CELO APOSTÓLICO
“Donde está tu tesoro allí estará tu corazón” (Mt 6,21). Esta frase recoge el motivo y la intencionalidad de nuestro ser y hacer en la vida. El corazón es signo de amor. Por amor nos atrevemos hasta arriesgar la propia vida por lo que queremos vivir y hacer. La pasión nace del corazón. Lo que nos apasiona nos hace gastar las fuerzas de la vida. La vocación a la que hemos sido llamados como discípulos y testigos de Jesucristo nos compromete desde el corazón a apasionarnos por Dios en la pasión por nuestros hermanos, especialmente los más necesitados.
En la predicación pública de Jesús y en su “educación especial” a los seguidores más cercanos (cf. Jn 13-16), el amor al prójimo es el tema recurrente. Recuerda una y otra vez el mandamiento principal de la antigua ley: “amar a Dios con todo tu corazón, toda tu alma… y al prójimo como a uno mismo” (Mc 12, 30-31; cf. Lv 19,18), e insiste en que la característica de sus discípulos consistirá en el amor mutuo, un amor que debe llegar hasta dar la vida por el otro (cf. Jn 15,12-13).

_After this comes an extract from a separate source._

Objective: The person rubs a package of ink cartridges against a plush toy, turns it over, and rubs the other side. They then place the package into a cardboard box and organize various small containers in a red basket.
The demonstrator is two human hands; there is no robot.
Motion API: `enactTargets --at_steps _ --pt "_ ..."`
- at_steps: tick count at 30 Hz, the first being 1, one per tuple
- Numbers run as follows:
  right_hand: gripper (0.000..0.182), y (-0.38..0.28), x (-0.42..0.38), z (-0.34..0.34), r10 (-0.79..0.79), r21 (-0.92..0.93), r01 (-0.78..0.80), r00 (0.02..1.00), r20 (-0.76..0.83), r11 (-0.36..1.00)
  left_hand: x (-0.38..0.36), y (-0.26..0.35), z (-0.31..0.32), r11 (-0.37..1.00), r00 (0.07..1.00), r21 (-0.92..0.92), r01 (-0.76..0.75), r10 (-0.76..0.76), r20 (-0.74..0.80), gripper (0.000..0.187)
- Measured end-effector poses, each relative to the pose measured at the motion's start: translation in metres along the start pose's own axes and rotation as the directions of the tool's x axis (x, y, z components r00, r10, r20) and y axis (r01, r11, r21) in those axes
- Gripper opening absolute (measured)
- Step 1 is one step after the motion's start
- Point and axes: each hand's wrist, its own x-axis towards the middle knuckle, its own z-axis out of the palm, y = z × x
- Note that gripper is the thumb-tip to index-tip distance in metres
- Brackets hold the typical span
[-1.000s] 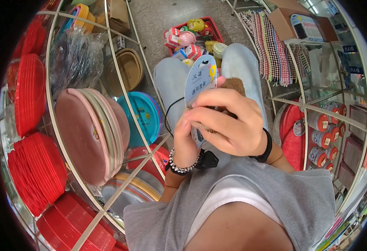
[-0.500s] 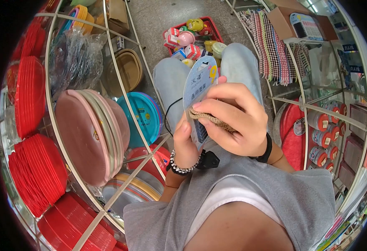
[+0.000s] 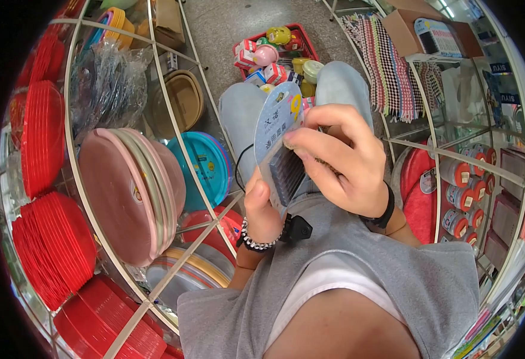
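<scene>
A light-blue hanging card package (image 3: 272,122) with Chinese lettering, a yellow picture and a dark ridged item in its lower window stands tilted above my lap. My left hand (image 3: 263,206) grips its lower left edge; the thumb shows in front, the other fingers are hidden behind the card. In my right hand (image 3: 352,164) is a folded brown cloth (image 3: 289,143), pinched by curled fingers and mostly covered by them. Its tan edge rests at the card's face, just above the window.
A red basket (image 3: 301,36) of boxed and plastic goods sits on the floor beyond my knees. At left, shelves hold pink basins (image 3: 116,197), a blue basin (image 3: 200,167) and red basins (image 3: 53,248). Woven mats (image 3: 379,66) and red-lidded jars (image 3: 454,173) are on the right rack.
My right hand has shifted slightly right with the brown cloth, exposing more of the dark ridged item. The card has tilted a little to the left.
</scene>
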Motion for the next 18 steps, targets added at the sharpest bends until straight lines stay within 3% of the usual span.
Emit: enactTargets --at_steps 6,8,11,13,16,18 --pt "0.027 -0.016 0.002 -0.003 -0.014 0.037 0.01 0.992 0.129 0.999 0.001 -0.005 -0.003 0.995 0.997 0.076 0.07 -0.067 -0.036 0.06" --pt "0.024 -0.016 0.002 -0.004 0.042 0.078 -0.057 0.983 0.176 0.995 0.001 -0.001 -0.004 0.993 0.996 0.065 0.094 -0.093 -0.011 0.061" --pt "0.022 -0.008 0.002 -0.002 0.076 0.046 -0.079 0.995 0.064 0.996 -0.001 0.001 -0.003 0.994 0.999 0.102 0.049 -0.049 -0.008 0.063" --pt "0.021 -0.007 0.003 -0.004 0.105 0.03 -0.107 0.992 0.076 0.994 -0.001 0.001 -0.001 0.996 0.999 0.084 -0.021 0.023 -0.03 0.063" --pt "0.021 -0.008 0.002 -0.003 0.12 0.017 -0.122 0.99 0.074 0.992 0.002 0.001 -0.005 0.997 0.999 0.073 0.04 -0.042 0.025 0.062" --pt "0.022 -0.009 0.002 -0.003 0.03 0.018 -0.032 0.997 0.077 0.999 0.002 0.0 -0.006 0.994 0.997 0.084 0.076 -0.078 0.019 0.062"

Claret, en su oración personal, pedía con gran deseo ese amor, con lo cual demostraba que ya lo poseía, pero quería que fuese a más. Una imagen especialmente del gusto de Claret fue la de la fragua. Ya no quedan en occidente herrerías artesanales como las que él conoció, pero no por ello la imagen nos tiene que resultar ininteligible. El hierro, en sí mismo frío y duro, metido en el fuego se hace blando y dúctil, y, por supuesto, abrasador como el fuego mismo; no se lo puede tocar. Cuando alcanza ese estado casi líquido (“el hierro se hace caldo”, decían los antiguos), es maleable, se le puede dar la forma que se desee; y eso lo hace el herrero a base de martillazos sabiamente dirigidos.
¿Qué es lo que mueve mi vida y mi compromiso misionero? ¿Qué busco con mi acción o mi trabajo apostólico?